Permaneció sentado al piano otro minuto. Con un poco de suerte, el viejo Bill Banns todavía sería el director del periódico local. Se puso de pie, suspirando, y fue a la cocina. Allí le esperaban un bote de café soluble y, si Doris no había olvidado darlo de alta, un teléfono.

10

El grupo que a la mañana siguiente se encontraba reunido alrededor de la antigua mesa de arce, en la timonera del
Griffin
, era muy distinto de la multitud ruidosa y entusiasta que tres días antes había rodeado al barco dando vivas. Cuando Hatch se reunió con ellos, observó que, después del accidente, los componentes del pequeño grupo parecían menos entusiastas, e incluso desmoralizados.

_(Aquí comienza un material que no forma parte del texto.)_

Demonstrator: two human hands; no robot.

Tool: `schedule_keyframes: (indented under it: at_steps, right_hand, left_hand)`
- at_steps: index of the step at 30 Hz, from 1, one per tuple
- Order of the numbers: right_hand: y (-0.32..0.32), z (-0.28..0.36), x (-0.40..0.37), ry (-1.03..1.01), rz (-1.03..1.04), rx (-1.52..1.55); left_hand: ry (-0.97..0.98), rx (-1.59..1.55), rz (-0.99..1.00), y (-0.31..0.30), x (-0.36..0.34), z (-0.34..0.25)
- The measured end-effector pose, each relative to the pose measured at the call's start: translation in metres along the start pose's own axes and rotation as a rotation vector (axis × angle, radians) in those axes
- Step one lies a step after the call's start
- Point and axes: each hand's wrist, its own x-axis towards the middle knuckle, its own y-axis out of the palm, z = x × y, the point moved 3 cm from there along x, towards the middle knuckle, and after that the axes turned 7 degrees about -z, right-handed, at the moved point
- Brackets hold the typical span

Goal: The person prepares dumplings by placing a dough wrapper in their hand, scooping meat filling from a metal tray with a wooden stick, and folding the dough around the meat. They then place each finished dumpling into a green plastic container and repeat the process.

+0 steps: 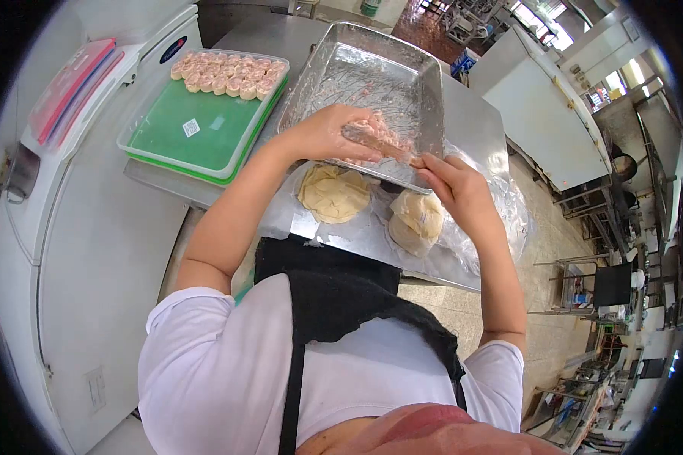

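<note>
Left hand (pixel 322 136) is down inside the tilted tray (pixel 372 68), fingers bent over the small heap of pink filling (pixel 383 135) at its near edge; I cannot tell whether it closes on the filling or on some thin scraper. Right hand (pixel 455 189) pinches the tray's near rim, thumb under and fingers over, holding that side up off the tabletop (pixel 470 114). The tray is almost bare, with only smears on its floor, so this looks like gathering up the last of the filling. Just below the rim a round wrapper (pixel 332 196) lies flat, and a stack of wrappers (pixel 417 220) sits beside it in a clear bag (pixel 501 220). Further left, finished dumplings (pixel 228 74) line the far end of a green box (pixel 197 129). Next move, by my reading, calls for a firm drag of the filling toward the rim, the right hand holding the tilt steady so nothing drops short of the wrapper.
</note>
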Motion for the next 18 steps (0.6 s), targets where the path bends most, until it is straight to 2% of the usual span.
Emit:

Hatch echó un vistazo al centro neurálgico del barco de Neidelman. Las grandes ventanas curvas permitían una visión ininterrumpida de la isla, el mar y el continente. La timonera había sido construida en palisandro del Brasil y bronce, con un intrincado techo de madera taraceada, y la habían restaurado muy cuidadosamente. En una caja de cristal junto a la bitácora se hallaba un aparato que parecía ser un sextante holandés del siglo XVII, y la rueda del timón era de una exótica madera negra. Los armarios de palisandro, a ambos lados del timón, guardaban una imponente colección de equipos de alta tecnología, incluyendo las pantallas del lorán, del sonar, y de un indicador por satélite de posición. La pared trasera de la timonera alojaba una cantidad no menos impresionante de instrumentos electrónicos desconocidos para Hatch. El capitán aún no había salido de sus habitaciones privadas: la puerta baja de madera, situada entre los instrumentos de la pared trasera, estaba cerrada. En la pared, encima de la puerta, colgaba una vieja herradura, y en una placa de bronce sobre la puerta misma se leía, en letras discretas pero muy claras, PRIVADO. En la habitación nadie hablaba, y sólo se oían los crujidos de los calabrotes y el suave golpeteo del agua contra el casco de la nave.